Jacob is no different: he is a man who keeps his word, but only just enough. The real difference is that God won't let him go. God does answer Jacob's prayer, in spite of Jacob's maneuvers. Jacob knows he must face his past, travel back to his father's land, and meet his estranged brother. But first, he breaks his caravan into groups to avoid being attacked. He puts his family in front of himself so his brother will meet him last. And then Jacob wrestles with God. Or better said, God comes to wrestle with Jacob. At some point, we all have to grapple with God for ourselves. Who is this God? Is He the God of our parents, or is He the God who has showed Himself real on our behalf? Is He the God Who has answered prayer and with Whom we have wrestled with hard questions?

Jacob met God for himself and claimed him for his own. And in the end, God prospered him wildly and Jacob kept his promise to God, although after that encounter Jacob always walked with a limp as a reminder of his stubbornness.

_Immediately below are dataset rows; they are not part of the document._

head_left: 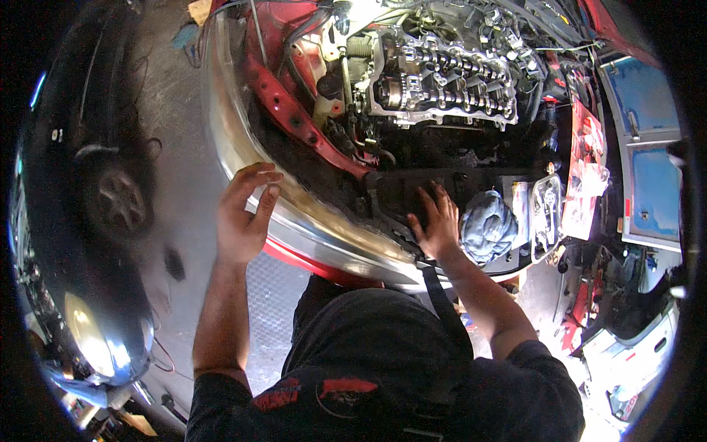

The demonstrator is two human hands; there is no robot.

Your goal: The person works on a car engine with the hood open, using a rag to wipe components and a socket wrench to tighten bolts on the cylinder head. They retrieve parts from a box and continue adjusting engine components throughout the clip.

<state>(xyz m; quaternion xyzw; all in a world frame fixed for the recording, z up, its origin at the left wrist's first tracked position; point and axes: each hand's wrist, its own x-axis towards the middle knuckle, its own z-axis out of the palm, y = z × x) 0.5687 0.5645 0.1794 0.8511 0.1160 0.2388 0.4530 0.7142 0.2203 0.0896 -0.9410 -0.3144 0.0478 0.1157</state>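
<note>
Black panel across the nose of the car [387,191] is basically the shelf here. Sitting on it: a bunched-up gray-blue rag [488,228], a slim pale item [520,214] right beside that (can't tell what), then a shiny metal frame-looking piece [546,214]. Right hand [437,221] is spread over the panel just left of the rag. Concrete floor [173,180] is gray, with a dark car [96,169] parked on it and a checker-textured patch [261,309], mat or tile, no idea which.
</note>
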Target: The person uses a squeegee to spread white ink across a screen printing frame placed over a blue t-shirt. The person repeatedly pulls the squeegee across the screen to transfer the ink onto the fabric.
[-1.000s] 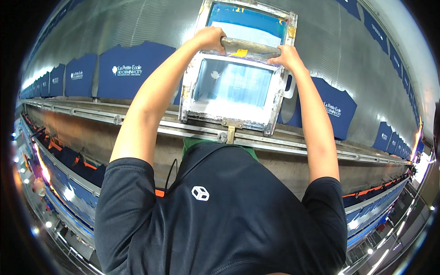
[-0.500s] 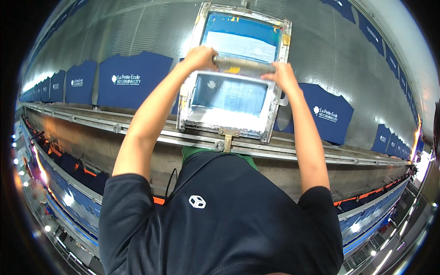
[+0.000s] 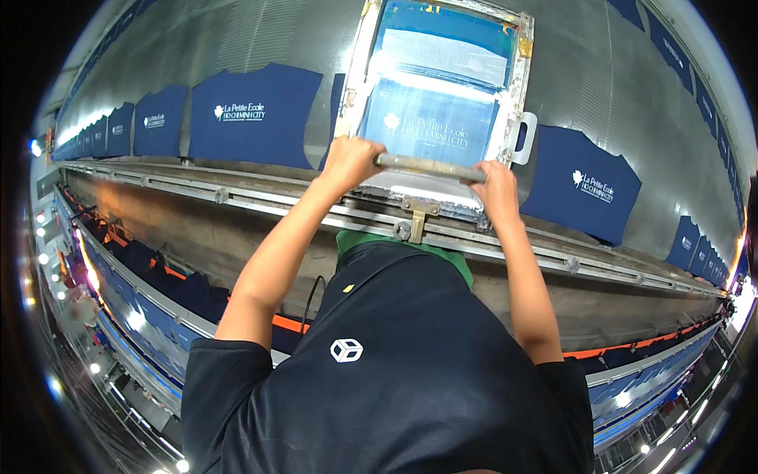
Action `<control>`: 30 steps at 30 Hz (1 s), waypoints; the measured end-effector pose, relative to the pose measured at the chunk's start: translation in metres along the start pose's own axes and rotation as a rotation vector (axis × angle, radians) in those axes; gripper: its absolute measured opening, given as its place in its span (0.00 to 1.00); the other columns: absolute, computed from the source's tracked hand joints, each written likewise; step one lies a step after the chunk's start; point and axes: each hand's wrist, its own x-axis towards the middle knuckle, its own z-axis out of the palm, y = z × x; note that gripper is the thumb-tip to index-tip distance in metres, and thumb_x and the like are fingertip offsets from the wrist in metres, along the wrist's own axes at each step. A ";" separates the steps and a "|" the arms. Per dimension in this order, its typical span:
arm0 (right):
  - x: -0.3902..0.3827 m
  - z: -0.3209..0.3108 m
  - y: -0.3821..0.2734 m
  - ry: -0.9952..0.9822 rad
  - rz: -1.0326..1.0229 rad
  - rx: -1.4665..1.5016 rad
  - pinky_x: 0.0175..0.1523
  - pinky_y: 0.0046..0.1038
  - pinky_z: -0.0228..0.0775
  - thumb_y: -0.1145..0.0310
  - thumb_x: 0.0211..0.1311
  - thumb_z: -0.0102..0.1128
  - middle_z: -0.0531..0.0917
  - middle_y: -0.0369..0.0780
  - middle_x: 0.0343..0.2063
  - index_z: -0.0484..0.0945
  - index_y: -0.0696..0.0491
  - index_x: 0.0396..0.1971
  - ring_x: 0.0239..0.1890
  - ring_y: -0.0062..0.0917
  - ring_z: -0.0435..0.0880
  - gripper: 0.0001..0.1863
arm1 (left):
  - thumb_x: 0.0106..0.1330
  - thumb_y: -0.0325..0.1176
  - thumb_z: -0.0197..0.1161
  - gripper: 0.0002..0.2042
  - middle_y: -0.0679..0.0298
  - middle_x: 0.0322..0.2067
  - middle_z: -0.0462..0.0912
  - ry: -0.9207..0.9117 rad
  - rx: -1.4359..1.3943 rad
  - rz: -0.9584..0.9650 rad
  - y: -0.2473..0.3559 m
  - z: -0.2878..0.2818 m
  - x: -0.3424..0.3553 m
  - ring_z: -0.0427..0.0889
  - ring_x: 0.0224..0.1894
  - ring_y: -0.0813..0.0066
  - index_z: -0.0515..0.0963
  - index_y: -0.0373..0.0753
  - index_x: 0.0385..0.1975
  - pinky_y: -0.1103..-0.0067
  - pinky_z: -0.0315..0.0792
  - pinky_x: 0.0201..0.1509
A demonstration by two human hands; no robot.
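A screen-printing frame [image 3: 517, 87] with a blue mesh lies on the long grey table, ink-stained along its pale rim. Across the frame's near end is a squeegee [image 3: 430, 166] with a long bar handle. My left hand [image 3: 353, 162] is closed round the bar's left end. At the right end, my right hand [image 3: 497, 189] grips it with curled fingers. White ink [image 3: 442, 51] lies in a band on the far part of the mesh. Pale lettering and a leaf shape show through the mesh. The squeegee's blade edge is hard to make out.
Navy printed shirt panels lie along the table, one left [image 3: 253, 118] and one right [image 3: 583, 186] of the frame. A metal rail [image 3: 553, 257] runs along the near edge, with a brass-coloured bracket [image 3: 418, 220] at the frame. A white handle-shaped piece [image 3: 524, 138] stands beside the frame.
Both hands have drawn the squeegee from the frame's middle to its near end, toward my body. The whole view has shifted slightly, so the frame appears higher and farther right.
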 end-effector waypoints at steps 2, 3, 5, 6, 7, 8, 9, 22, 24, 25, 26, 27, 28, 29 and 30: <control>-0.021 0.008 0.001 -0.008 -0.027 -0.019 0.45 0.41 0.77 0.67 0.45 0.82 0.85 0.46 0.34 0.84 0.56 0.35 0.41 0.44 0.85 0.18 | 0.54 0.46 0.77 0.15 0.68 0.31 0.89 0.034 0.009 0.063 0.002 0.010 -0.022 0.89 0.39 0.65 0.87 0.49 0.38 0.67 0.78 0.50; -0.028 0.009 0.002 -0.020 -0.039 -0.038 0.46 0.41 0.77 0.65 0.46 0.82 0.86 0.45 0.34 0.83 0.55 0.37 0.42 0.44 0.85 0.19 | 0.54 0.46 0.77 0.15 0.68 0.31 0.89 0.087 0.023 0.100 0.005 0.008 -0.023 0.88 0.40 0.64 0.87 0.48 0.38 0.67 0.78 0.51; -0.020 -0.006 -0.007 -0.027 -0.098 -0.072 0.48 0.41 0.76 0.63 0.45 0.82 0.85 0.43 0.35 0.83 0.53 0.37 0.43 0.42 0.84 0.21 | 0.54 0.46 0.77 0.16 0.67 0.32 0.89 0.178 0.041 0.174 0.005 0.005 -0.017 0.88 0.43 0.61 0.86 0.47 0.38 0.67 0.77 0.52; -0.011 -0.012 -0.011 -0.032 -0.127 -0.089 0.49 0.41 0.76 0.62 0.45 0.82 0.84 0.43 0.35 0.82 0.52 0.38 0.44 0.41 0.84 0.21 | 0.54 0.51 0.77 0.19 0.62 0.29 0.88 0.178 -0.009 0.178 0.010 -0.001 -0.009 0.88 0.39 0.56 0.85 0.43 0.37 0.65 0.78 0.48; -0.004 -0.014 -0.010 -0.015 -0.191 -0.154 0.49 0.40 0.76 0.53 0.48 0.80 0.85 0.42 0.37 0.82 0.52 0.40 0.44 0.40 0.85 0.25 | 0.54 0.54 0.77 0.21 0.60 0.28 0.87 0.149 -0.022 0.141 0.018 -0.005 0.001 0.88 0.37 0.55 0.85 0.42 0.36 0.64 0.79 0.46; 0.004 -0.008 -0.005 0.031 -0.214 -0.175 0.48 0.41 0.77 0.47 0.49 0.79 0.85 0.43 0.35 0.82 0.54 0.38 0.42 0.41 0.85 0.27 | 0.53 0.56 0.77 0.23 0.59 0.27 0.87 0.119 -0.034 0.104 0.027 -0.008 0.012 0.88 0.36 0.54 0.85 0.41 0.34 0.64 0.79 0.44; 0.009 0.001 0.000 0.068 -0.231 -0.194 0.46 0.42 0.77 0.42 0.49 0.77 0.85 0.44 0.33 0.82 0.55 0.36 0.40 0.42 0.86 0.30 | 0.52 0.58 0.76 0.25 0.57 0.26 0.86 0.081 -0.050 0.067 0.033 -0.005 0.020 0.88 0.35 0.53 0.84 0.40 0.33 0.63 0.80 0.42; 0.100 -0.044 0.043 -0.139 0.221 0.502 0.49 0.29 0.78 0.50 0.61 0.73 0.90 0.42 0.40 0.85 0.55 0.48 0.43 0.25 0.87 0.25 | 0.44 0.62 0.81 0.33 0.58 0.21 0.83 -0.200 -0.302 0.110 -0.018 -0.026 0.139 0.85 0.28 0.63 0.86 0.34 0.33 0.68 0.77 0.36; 0.101 -0.053 0.064 0.298 0.318 0.569 0.44 0.27 0.77 0.57 0.65 0.71 0.90 0.40 0.38 0.85 0.54 0.47 0.38 0.21 0.86 0.18 | 0.50 0.57 0.80 0.27 0.58 0.22 0.85 -0.011 -0.167 0.064 0.001 -0.073 0.142 0.86 0.28 0.63 0.86 0.37 0.34 0.67 0.77 0.36; 0.099 -0.059 0.067 0.513 0.390 0.511 0.42 0.26 0.77 0.58 0.66 0.70 0.90 0.40 0.37 0.85 0.54 0.46 0.35 0.21 0.86 0.16 | 0.53 0.56 0.78 0.24 0.59 0.23 0.86 0.134 -0.144 0.114 -0.001 -0.074 0.151 0.87 0.29 0.60 0.86 0.39 0.34 0.66 0.77 0.35; 0.096 -0.044 0.102 0.548 0.417 0.294 0.41 0.28 0.77 0.57 0.67 0.70 0.89 0.40 0.32 0.85 0.53 0.47 0.34 0.23 0.86 0.17 | 0.54 0.55 0.78 0.23 0.60 0.24 0.87 0.150 -0.125 0.105 -0.003 -0.075 0.161 0.87 0.31 0.60 0.86 0.41 0.35 0.66 0.77 0.36; 0.090 -0.031 0.124 0.496 0.434 0.231 0.41 0.30 0.77 0.57 0.69 0.67 0.87 0.40 0.29 0.84 0.52 0.49 0.33 0.25 0.86 0.17 | 0.55 0.54 0.77 0.22 0.61 0.26 0.87 0.168 -0.102 0.100 -0.003 -0.077 0.171 0.88 0.32 0.60 0.86 0.42 0.36 0.65 0.78 0.37; 0.084 -0.014 0.137 0.464 0.435 0.281 0.38 0.30 0.76 0.57 0.70 0.66 0.87 0.39 0.28 0.84 0.51 0.51 0.31 0.24 0.85 0.17 | 0.55 0.51 0.77 0.20 0.61 0.28 0.88 0.130 -0.101 0.093 -0.002 -0.079 0.177 0.88 0.34 0.60 0.87 0.43 0.39 0.66 0.78 0.40; 0.083 -0.007 0.140 0.426 0.428 0.333 0.35 0.30 0.76 0.58 0.71 0.65 0.86 0.38 0.27 0.83 0.50 0.53 0.28 0.23 0.84 0.17 | 0.56 0.49 0.77 0.19 0.61 0.31 0.89 0.095 -0.099 0.077 -0.002 -0.084 0.181 0.89 0.36 0.60 0.87 0.44 0.41 0.66 0.79 0.42; 0.086 -0.007 0.121 0.284 0.564 0.670 0.29 0.28 0.72 0.60 0.74 0.61 0.84 0.36 0.25 0.81 0.49 0.56 0.23 0.20 0.81 0.16 | 0.57 0.46 0.77 0.18 0.61 0.34 0.90 0.061 -0.099 0.047 -0.005 -0.083 0.180 0.89 0.38 0.60 0.87 0.46 0.44 0.67 0.80 0.44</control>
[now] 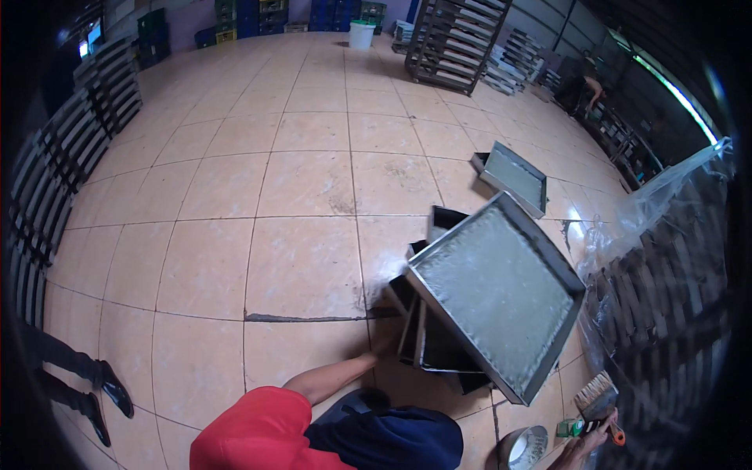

Sometimes we have to seek God's hand before we learn to seek His face. It is His goodness that leads to repentance. God has planned our days, He is not surprised by the choices that we make. Trust that He who began a good work in your children will be faithful to complete it. There may be a painful progression before your children make their faith their own, but trust the process. God is in the process. They may need to try things on their own. They may grapple with God over hard questions. In the end, we pray that they return to the place where they first encountered God and declare Him a personal God rather than an impersonal family tradition.